You could say that, growing up, the ocean was my swimming pool and the coastline was my playground. My family lived close enough to the coast of Southern California that we were there often. Some of my best memories include times when we'd unfurl an old blanket, scooping some sand on each corner to hold it down from the wind, and plop down for a picnic lunch or dinner. Usually the sandwiches really were SAND-wiches. I learned to chew gently so I wouldn't hear the crunch from the small granules that always hitchhiked into my mouth with each bite.
I loved burying my feet under the sand to feel the warmth from the day's sunshine. It was like putting on a set of cozy socks. Dad taught us how to "catch" sand crabs. My younger sister and brother and I would stand at the water's edge, wait for a wave to break and push water up over our feet, which was the signal to madly begin digging our hands deep into the sand. Like a claw machine, we quickly brought up our scoop of wet sand and let it slide off through our fingers, hoping to find a wriggling sand crab desperately digging downwards to hide.
One day I remember watching Dad hunched over Mom's old Singer sewing machine (which was a heavy, metal treadle sewing machine that was converted to run on electricity), feeding it a huge sheet of material and sewing it into a rectangle. He said we would use it in the ocean. That did not make sense to me--and I think Dad wanted to keep the suspense going, so he didn't really explain further. But we did use it. Dad had us get into the ocean up to our waist. He shook out the sewn-up rectangle, soaked it in the ocean and then, just like an airport windsock, let it fill with air. He quickly bunched up the end and tied it off with a strip of material. Now it looked like he was holding a huge pillow! We jumped on and held onto it as best we could while the waves gave us a ride. It would wriggle, buck and bounce us until it was deflated. We played on it until we were exhausted.
My first swimming lesson was given by my father. It was just like you've heard so many people explain: he picked me up and threw me in the ocean. It was sink or swim--and after i went underneath the water, I flailed and kicked until I was righted and was able to breathe in air instead of salt water. I was so angry. I did not understand why Dad was so calm about what just happened. It took me a few minutes to calm down. He explained that he learned to swim this way and that it was the best way to learn. I had thought that my dad knew everything. But this shook my core belief.
As I grew older, Dad let me swim out farther with him. I felt very brave in the ocean, having wave after wave push by me. But one day Dad wanted to teach me how to dive under the waves. He said that there would come a time when I would find that a very large wave would line up in front of me and I wouldn't have time to swim away from it and I would not be able to stand up to it. So I should dive under the wave.
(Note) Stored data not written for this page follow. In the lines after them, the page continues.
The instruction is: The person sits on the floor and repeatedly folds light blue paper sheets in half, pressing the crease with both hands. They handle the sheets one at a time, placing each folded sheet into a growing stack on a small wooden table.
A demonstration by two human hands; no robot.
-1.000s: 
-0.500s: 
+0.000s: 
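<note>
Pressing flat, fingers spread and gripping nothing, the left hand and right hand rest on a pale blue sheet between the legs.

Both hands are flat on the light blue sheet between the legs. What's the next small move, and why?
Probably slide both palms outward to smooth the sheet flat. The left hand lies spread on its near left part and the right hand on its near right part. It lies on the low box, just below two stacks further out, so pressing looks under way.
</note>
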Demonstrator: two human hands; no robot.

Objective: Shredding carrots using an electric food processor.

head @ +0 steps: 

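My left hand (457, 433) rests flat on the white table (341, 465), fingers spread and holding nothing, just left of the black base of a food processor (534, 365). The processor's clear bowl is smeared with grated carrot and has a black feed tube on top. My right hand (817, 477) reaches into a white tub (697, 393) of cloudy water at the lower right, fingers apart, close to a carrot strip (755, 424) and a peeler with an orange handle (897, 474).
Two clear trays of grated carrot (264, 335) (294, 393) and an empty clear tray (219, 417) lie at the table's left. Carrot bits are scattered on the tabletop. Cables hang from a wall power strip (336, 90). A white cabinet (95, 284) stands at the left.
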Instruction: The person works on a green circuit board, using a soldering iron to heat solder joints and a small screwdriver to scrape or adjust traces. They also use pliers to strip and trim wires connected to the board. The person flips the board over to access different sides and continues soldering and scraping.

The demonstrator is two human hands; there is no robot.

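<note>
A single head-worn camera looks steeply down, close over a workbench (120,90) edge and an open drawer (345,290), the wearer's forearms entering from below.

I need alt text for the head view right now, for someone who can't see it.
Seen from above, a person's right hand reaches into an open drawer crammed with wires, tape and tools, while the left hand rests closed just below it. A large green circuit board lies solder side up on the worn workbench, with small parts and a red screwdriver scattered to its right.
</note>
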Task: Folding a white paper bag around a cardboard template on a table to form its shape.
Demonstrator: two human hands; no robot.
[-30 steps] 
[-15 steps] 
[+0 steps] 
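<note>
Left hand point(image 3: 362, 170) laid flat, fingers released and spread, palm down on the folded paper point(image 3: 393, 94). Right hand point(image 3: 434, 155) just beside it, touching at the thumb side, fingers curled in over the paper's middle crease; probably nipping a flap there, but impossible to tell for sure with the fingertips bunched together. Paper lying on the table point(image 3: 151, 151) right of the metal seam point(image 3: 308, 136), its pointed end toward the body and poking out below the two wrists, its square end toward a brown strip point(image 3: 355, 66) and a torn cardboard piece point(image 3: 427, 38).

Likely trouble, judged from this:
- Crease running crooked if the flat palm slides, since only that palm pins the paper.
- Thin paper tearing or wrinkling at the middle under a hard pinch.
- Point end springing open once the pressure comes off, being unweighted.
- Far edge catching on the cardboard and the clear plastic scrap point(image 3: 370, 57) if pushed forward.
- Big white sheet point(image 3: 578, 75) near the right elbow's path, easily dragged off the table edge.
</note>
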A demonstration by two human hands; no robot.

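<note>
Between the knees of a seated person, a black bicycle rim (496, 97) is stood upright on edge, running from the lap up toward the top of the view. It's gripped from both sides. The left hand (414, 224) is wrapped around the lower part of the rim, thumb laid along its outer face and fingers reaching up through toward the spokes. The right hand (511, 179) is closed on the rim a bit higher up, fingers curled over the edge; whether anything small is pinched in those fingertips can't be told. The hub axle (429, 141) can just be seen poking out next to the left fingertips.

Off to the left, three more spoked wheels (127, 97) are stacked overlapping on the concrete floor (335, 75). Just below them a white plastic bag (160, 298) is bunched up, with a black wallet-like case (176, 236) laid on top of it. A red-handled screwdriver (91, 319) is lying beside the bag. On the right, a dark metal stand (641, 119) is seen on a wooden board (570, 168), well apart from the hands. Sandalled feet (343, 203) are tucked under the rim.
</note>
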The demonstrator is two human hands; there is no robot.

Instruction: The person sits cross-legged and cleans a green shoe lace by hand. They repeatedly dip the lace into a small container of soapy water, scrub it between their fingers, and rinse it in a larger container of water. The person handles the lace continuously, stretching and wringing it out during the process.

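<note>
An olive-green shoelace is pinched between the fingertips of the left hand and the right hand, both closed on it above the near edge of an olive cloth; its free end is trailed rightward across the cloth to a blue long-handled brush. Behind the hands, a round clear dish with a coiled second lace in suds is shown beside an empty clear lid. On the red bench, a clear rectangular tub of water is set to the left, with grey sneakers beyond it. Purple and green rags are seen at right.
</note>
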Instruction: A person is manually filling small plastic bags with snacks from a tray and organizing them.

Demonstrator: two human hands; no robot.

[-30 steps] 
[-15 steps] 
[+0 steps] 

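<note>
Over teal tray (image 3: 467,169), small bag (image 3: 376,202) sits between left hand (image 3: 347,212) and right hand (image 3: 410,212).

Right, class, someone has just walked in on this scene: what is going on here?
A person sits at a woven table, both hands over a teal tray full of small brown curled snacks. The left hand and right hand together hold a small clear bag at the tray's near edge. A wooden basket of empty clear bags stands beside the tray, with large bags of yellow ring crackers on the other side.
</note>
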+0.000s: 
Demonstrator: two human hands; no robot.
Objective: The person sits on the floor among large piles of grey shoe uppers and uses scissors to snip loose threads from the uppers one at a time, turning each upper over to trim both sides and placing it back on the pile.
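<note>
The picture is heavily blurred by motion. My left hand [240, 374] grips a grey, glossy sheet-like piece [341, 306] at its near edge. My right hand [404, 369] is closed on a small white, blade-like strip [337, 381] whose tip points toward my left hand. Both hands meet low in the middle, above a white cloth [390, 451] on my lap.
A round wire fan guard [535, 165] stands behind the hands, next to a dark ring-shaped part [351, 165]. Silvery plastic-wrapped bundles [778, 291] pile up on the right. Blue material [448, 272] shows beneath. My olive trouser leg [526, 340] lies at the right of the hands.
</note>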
Wait--what?! Dive under? Oh no, Dad. You are quite wrong. That is not safe. But Dad explained that if I dove down under the wave, it won't be able to spin me around and up-side-down in the dark of the water, where I wouldn't be able to see anything. I will feel some of the power of the wave, but it will not crush me under its powerful washing machine-like force.
So I decided to take him at his word and tried the next big wave. Seeing it move ever closer, I could size it up quickly. It was well over my head--by several feet. I searched for Dad. He was close by. As the wave began to crest, Dad said 'dive!'. And I did. I tried to picture myself as a bullet shooting through the water. Being underneath the wave I could feel the forward motion but I wasn't churning around and round. I shot for the top of the water. As soon as I broke the surface of the water I was looking for the wave. It was already several yards away from me, getting weaker and smaller as it headed for shore.
I was relieved and overjoyed. Dad taught me something that has served as a life lesson for me. Whenever I am faced with something that appears overwhelming, I remind myself to dive. Dive down and through because on the other side is calm and peace. I don't need to be afraid of the power of the waves - because my heavenly Father taught me how to overcome them. Dive through them. Find the point of weakness that incapacitates the force and power of the wave. I may feel the waves of life go by, but I won't drown or be knocked unconscious. So go through it. Go through and be done with it. I don't let it rob me of peace and joy through intimidation. Even the gnarly waves are subject to Him (Mark 4:41). Cowabunga, dude!